[REQUIRED WORK]:
All of the data should be given again word for word, though the images are to be left out.

---- DATA BELOW

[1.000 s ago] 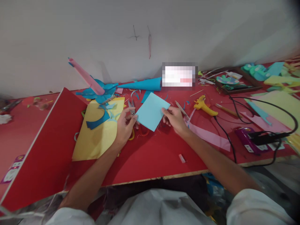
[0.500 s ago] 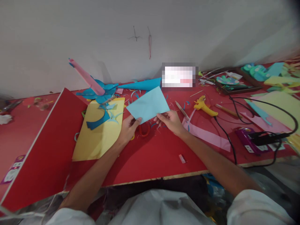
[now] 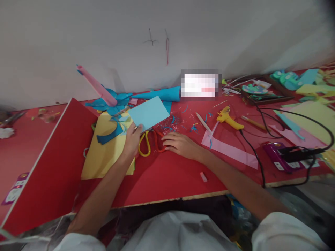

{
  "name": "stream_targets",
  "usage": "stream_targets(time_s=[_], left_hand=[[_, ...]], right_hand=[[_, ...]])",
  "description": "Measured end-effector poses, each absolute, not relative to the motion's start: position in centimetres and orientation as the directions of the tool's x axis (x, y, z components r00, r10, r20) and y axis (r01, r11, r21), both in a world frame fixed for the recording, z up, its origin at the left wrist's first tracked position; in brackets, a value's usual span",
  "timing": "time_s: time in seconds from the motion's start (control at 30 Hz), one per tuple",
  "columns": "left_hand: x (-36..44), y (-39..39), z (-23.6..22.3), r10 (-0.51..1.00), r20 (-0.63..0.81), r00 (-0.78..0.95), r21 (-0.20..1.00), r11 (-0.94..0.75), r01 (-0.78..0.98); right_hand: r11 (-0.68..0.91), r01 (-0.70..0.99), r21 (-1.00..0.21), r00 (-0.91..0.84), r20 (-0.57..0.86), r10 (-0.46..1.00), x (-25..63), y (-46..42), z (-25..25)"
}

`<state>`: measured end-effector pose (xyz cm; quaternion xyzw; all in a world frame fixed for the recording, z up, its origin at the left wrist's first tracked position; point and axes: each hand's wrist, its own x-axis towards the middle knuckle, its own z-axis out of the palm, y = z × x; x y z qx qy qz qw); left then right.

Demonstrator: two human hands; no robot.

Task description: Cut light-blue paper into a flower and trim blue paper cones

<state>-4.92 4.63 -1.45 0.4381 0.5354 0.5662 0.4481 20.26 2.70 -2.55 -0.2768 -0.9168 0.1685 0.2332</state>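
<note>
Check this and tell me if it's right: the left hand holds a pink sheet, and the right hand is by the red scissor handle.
Not quite: the head view shows that the sheet in the left hand is light blue, not pink. The right hand is indeed by the red scissor handle.

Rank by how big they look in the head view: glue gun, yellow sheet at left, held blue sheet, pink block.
1. Yellow sheet, partly covered
2. Blue sheet, in the left hand
3. Glue gun
4. Pink block

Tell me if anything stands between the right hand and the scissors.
Nothing visible: the right hand is at the red handle of the scissors. Light blue paper in the left hand hides the blades.
</note>
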Motion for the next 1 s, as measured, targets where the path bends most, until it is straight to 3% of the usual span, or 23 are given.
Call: stream_targets(time_s=[0.17,0.33,0.7,1.0], left_hand=[[-5.6,4.7,0.0,0.964,-0.131,-0.23,0.971,0.078,-0.227],[-5.5,4.7,-0.2,0.972,-0.172,-0.16,0.946,0.118,-0.302],[-3.6,3.6,-0.1,0.985,-0.168,-0.045,0.945,0.148,-0.291],[-2.3,2.6,-0.1,0.997,-0.079,0.017,0.975,0.081,-0.206]], right_hand=[[0.749,0.456,-0.48,-0.725,0.288,0.626,20.2,2.3,-1.7],[0.72,0.519,-0.462,-0.68,0.287,0.675,20.1,2.3,-1.3],[0.626,0.746,-0.228,-0.584,0.226,0.779,18.2,-0.6,-0.3],[0.513,0.833,-0.206,-0.496,0.133,0.858,16.8,-1.9,0.9]])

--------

[ANSWER TO THIS TASK]:
[1.000 s ago] 
[0.500 s ago] 
[now] 

{
  "name": "stream_targets",
  "usage": "stream_targets(time_s=[_], left_hand=[[_, ...]], right_hand=[[_, ...]])",
  "description": "Measured end-effector poses, each absolute, not relative to the motion's start: position in centimetres and orientation as the directions of the tool's x axis (x, y, z components r00, r10, r20) and y axis (r01, r11, r21), both in a world frame fixed for the recording, z up, its origin at the left wrist's first tracked position; in brackets, a value's usual span",
  "timing": "time_s: time in seconds from the motion's start (control at 30 Hz), one per tuple",
  "columns": "left_hand: x (-36..44), y (-39..39), z (-23.6..22.3), r10 (-0.51..1.00), r20 (-0.63..0.81), r00 (-0.78..0.95), r21 (-0.20..1.00), r11 (-0.94..0.75), r01 (-0.78..0.98); right_hand: r11 (-0.68..0.91), r01 (-0.70..0.99), r21 (-1.00..0.21), r00 (-0.91..0.84), r20 (-0.57..0.86), r10 (-0.46..1.00), x (-25..63), y (-46..42), z (-25..25)"
}

`<state>`: measured end-effector pose (xyz cm; quaternion xyzw; all in a world frame fixed for the recording, z up, its origin at the left wrist's first tracked position; point and axes: each hand's wrist, its own x-axis towards the middle knuckle, its own z-axis out of the palm, y = z × x; x y z qx qy qz qw); left then right.

Demonstrator: two human hands; no robot.

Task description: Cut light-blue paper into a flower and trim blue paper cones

<state>-4.92 4.63 -1.45 0.4381 0.5354 0.5662 0.4481 20.26 2.70 -2.55 -0.2768 -0.9168 0.1685 0.2332</state>
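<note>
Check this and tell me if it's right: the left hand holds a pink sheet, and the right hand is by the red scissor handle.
Not quite: the head view shows that the sheet in the left hand is light blue, not pink. The right hand is indeed by the red scissor handle.

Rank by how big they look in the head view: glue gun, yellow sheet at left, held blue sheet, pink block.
1. Yellow sheet, partly covered
2. Blue sheet, in the left hand
3. Glue gun
4. Pink block

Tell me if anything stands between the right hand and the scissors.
Nothing visible: the right hand is at the red handle of the scissors. Light blue paper in the left hand hides the blades.
</note>
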Motion for the next 1 s, as measured, targets where the path bends most, until it is straight to 3% of the usual span, or 23 are given.
Call: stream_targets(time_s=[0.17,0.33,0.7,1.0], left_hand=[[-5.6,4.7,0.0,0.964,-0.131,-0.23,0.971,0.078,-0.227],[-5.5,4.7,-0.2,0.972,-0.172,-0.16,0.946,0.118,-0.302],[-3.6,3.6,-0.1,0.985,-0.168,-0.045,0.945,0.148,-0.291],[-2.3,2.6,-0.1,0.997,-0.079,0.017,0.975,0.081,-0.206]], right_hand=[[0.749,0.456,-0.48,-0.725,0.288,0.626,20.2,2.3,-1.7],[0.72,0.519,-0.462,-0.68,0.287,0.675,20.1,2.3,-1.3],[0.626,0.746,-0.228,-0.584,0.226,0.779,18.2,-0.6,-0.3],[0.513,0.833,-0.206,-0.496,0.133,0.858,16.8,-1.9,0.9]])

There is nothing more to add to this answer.